Nevertheless, off we went. When we left the house, he didn't ask where we were going, nor did I volunteer that information. I had decided to make it a surprise. The whole way there, I had knots in my stomach and I kept doubting myself and wondered if I was doing the right thing. I now know that I did. When we got there, what seemed to be the meanest, toughest looking female officer came out to the waiting area and introduced herself (she was actually quite nice to me!). She asked me why we were there and, after I gave her a short version, she escorted him back behind a heavily locked door and left me sitting in the lobby. After about 20 minutes, they both came back and she asked him to step right outside the front entrance doors (which were glass, so we could still see him but he couldn't hear us). She turned back towards me and the first thing she said was "He is sooooo cute and so smart!"..hmmmm, tell me something I don't know!

She told me that she initially took him back and basically scared the crap out of him. I ask how she did that and she told me that she showed him the jail cell and handcuffs. She talked to him about why it was wrong to hit and what he should do if that happens again (which is to walk away and tell a teacher). She also introduced him to the biggest, tallest officer they have on the force. And the first thing he said to Justin was "Am I bothering you? Do you want to hit me?" Of course by that time, she said, he was shivering in his boots! They also talked to him about Juvenile Detention and what the kids are like there. They went over what would happen if he did this again and how he would be arrested and booked. She also mentioned to him that her own daughter goes to the same school (which she told me was true) and that if he EVER, EVER hit her (or anyone else) that she personally would come and handcuff him. Little did I forget, that they (the parents of the kid whom Justin hit) could press charges! I'm sure glad they didn't!

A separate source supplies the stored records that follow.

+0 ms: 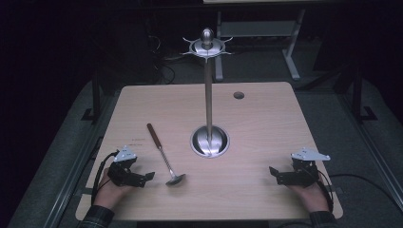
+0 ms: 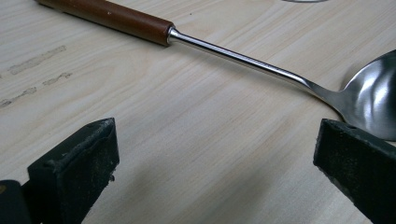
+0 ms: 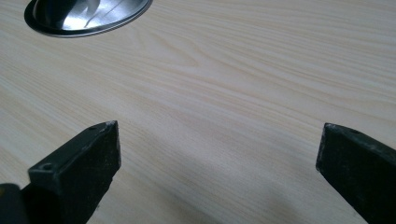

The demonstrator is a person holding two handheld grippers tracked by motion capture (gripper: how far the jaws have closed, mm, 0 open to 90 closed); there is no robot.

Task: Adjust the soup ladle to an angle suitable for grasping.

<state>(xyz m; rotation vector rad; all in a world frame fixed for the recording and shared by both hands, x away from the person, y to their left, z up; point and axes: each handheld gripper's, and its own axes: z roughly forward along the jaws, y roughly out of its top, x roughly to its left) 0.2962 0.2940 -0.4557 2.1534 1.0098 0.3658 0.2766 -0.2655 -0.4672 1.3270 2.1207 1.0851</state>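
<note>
At desk centre stands a tall steel utensil stand [image 1: 208, 95], round base [image 1: 209, 141] flat on the wood, hooks at its crown [image 1: 207, 47] all bare. Ladle [image 1: 163, 154] lies flat on the desk at approx 8 o'clock from that base, well apart from it; brown wood handle [image 1: 152, 133] points toward 11 o'clock, bowl [image 1: 176, 179] toward 5 o'clock, nearest the person. Left tongs [image 1: 148, 176] sit low at approx 7 o'clock of the desk, spread wide, holding nothing; tips just beside the ladle bowl but not touching. In the left gripper view the shaft [image 2: 238, 58] runs across ahead of the spread jaws, bowl [image 2: 373, 95] near the right-hand jaw. Right tongs [image 1: 272, 170] at approx 5 o'clock, also spread, empty, w/ bare desk [image 3: 233, 93] between the jaws and the stand base [image 3: 88, 16] off at upper left in the right gripper view. Judgement: work looks barely begun, nothing gripped, nothing hung. Prob. left to do: close on the ladle, lift it, carry it to the stand, hook it at the top. Whether the handle end has a hanging hole, can't tell.
</note>
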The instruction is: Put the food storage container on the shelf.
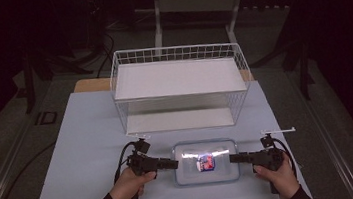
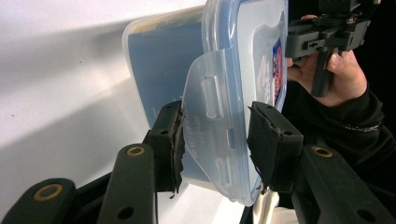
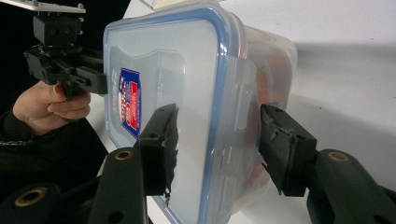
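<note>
- Clear plastic made up the rectangular, blue-rimmed lidded food container, which lay flat on the pale blue tabletop, near its front edge and between my two hands.
- A red-and-blue label sat on the middle of its lid.
- My left tongs lay level, pointed at the container's left end. In the left gripper view the translucent side latch flap stood between the pads; the left pad touched the flap and the right pad lay close against the lid edge. Whether both pads truly pressed, I couldn't tell.
- My right tongs lay level at the container's right end. In the right gripper view the jaws were spread to either side of the latch on that end, one pad over the lid and the other beside the container wall, with a gap on each side.
- Behind the container, well apart from it, stood a white wire rack with two flat white shelves.
- My dark sleeves came in from the bottom of the high view.
</note>
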`<move>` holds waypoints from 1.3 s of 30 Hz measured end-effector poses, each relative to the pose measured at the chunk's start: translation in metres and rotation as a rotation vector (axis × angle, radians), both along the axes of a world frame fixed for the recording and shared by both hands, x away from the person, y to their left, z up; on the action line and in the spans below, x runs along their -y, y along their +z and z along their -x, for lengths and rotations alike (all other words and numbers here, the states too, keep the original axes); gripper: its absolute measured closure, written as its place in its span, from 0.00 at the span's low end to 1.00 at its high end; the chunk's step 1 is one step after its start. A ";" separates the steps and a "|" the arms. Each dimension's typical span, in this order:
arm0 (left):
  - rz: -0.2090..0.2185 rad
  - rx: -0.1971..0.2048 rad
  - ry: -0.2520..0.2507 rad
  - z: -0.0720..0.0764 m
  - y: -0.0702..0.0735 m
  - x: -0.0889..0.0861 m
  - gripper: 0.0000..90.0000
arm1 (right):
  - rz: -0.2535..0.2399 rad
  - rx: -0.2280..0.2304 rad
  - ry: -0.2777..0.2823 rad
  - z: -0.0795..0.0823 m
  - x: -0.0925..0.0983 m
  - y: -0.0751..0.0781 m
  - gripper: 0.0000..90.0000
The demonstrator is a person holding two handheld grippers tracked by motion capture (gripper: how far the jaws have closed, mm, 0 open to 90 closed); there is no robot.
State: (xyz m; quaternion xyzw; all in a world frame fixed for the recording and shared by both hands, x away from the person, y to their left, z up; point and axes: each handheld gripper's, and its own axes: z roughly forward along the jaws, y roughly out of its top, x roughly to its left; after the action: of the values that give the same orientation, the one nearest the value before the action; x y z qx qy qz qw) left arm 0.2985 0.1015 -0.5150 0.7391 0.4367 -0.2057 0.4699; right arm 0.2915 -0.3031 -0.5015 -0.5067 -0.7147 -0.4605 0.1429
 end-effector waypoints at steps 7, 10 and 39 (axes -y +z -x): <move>-0.007 0.007 0.005 0.006 0.004 0.000 0.64 | 0.025 0.031 0.002 0.006 -0.003 0.006 0.54; -0.003 0.018 0.013 0.007 0.008 -0.002 0.64 | 0.030 0.048 -0.005 0.007 -0.005 0.010 0.55; 0.028 0.252 0.099 -0.020 0.149 -0.048 0.64 | 0.005 0.303 0.017 -0.033 -0.048 0.148 0.55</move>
State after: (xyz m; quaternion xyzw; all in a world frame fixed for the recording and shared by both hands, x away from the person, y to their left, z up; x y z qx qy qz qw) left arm 0.3184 0.1493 -0.3660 0.7301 0.4073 -0.0940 0.5406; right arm 0.3242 -0.2551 -0.3535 -0.4259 -0.7333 -0.5288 0.0362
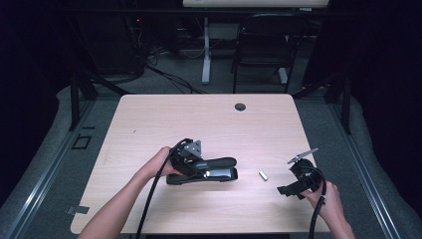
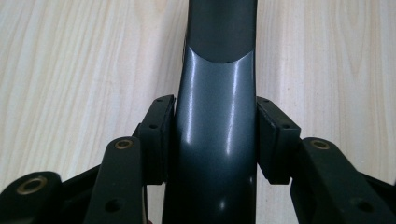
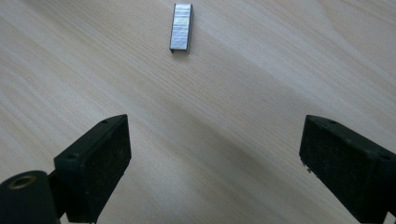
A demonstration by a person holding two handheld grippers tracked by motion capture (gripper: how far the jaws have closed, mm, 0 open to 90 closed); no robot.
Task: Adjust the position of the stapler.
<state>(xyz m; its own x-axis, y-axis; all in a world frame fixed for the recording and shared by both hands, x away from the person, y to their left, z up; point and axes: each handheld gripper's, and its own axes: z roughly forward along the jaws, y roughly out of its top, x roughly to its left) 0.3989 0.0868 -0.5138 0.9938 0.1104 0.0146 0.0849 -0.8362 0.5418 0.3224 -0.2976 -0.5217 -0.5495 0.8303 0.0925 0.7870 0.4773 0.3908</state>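
Note:
A black and dark grey stapler (image 1: 219, 169) lies on the pale wooden table (image 1: 199, 119), left of centre, pointing right. My left gripper (image 1: 196, 167) is shut on its rear end. In the left gripper view both pads (image 2: 158, 135) press the sides of the stapler's glossy grey body (image 2: 219, 56). A short silver strip of staples (image 1: 263, 175) lies on the table to the stapler's right. My right gripper (image 1: 288, 178) hovers just right of that strip and stands open. In the right gripper view its jaws (image 3: 222, 163) are wide apart over bare wood, with the staple strip (image 3: 181, 27) ahead of them.
A round cable hole (image 1: 240, 106) sits near the table's far edge. Beyond the table stand a dark chair (image 1: 263, 45) and a white desk leg (image 1: 205, 50). Cables trail from both grippers toward the near edge.

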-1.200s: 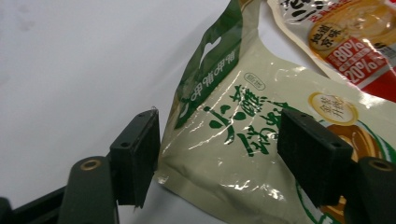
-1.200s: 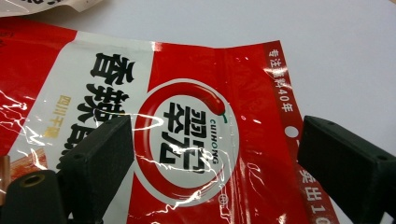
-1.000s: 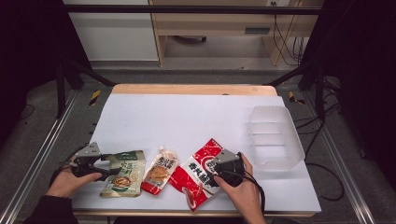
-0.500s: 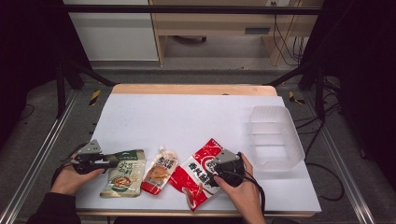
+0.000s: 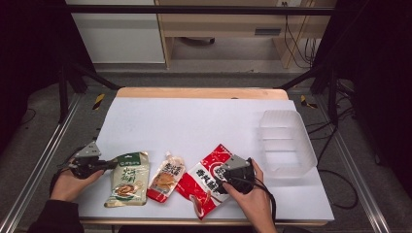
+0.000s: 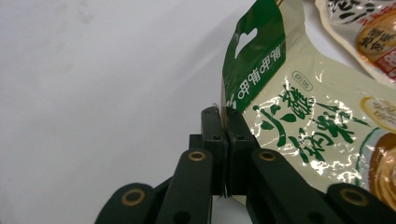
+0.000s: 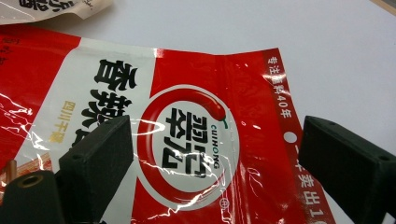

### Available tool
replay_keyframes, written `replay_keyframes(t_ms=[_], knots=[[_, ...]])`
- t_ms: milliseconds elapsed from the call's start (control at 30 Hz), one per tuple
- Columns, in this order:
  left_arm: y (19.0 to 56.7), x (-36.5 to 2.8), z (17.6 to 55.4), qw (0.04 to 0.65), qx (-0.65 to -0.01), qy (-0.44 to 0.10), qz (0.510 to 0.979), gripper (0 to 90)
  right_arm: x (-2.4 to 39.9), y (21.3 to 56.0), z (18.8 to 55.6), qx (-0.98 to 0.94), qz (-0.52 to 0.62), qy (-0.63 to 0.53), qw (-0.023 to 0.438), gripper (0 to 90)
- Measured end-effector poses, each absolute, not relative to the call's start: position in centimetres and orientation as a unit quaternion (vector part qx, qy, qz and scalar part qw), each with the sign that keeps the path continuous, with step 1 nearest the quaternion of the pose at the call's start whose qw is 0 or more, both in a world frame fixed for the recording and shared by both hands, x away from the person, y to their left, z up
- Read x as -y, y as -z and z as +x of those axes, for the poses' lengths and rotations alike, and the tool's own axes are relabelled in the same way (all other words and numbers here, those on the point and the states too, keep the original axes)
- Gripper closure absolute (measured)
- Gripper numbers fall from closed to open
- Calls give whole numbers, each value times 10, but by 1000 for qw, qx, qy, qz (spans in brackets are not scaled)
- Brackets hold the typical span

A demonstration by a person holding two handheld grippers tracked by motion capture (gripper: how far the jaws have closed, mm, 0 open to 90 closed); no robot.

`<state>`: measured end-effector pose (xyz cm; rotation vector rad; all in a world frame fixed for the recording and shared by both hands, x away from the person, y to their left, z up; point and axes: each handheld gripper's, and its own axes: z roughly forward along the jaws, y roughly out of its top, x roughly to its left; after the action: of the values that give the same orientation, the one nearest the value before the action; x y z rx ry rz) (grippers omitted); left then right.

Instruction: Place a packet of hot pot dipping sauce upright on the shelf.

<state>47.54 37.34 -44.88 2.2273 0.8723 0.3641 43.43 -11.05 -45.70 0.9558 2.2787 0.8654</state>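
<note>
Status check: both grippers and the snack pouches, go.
Left gripper has just closed on green pouch edge. Right gripper open over red pouch, no grip. Nothing blocking clear bin.

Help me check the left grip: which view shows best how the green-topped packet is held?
The left gripper view: the left gripper has just closed its jaws on the green-topped packet, pinching its edge. The high view shows the packet whole but the pinch tiny. The right gripper view faces the red packet.
</note>
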Motion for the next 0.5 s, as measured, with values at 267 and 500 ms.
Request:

Then they did something that kind of surprised me - they talked to him about what he wants to be when he grows up and what he has to do to achieve his goals! He told them how he wants to go to college and become a Train Engineer. They gave him lots of advice and encouragement to "do the right thing!"

Overall, I think it was a good experience for him to see what happens to criminals! Before we left the parking lot of the police department, I told him that I NEVER want to have to take him to the police station AGAIN! I think he got my point!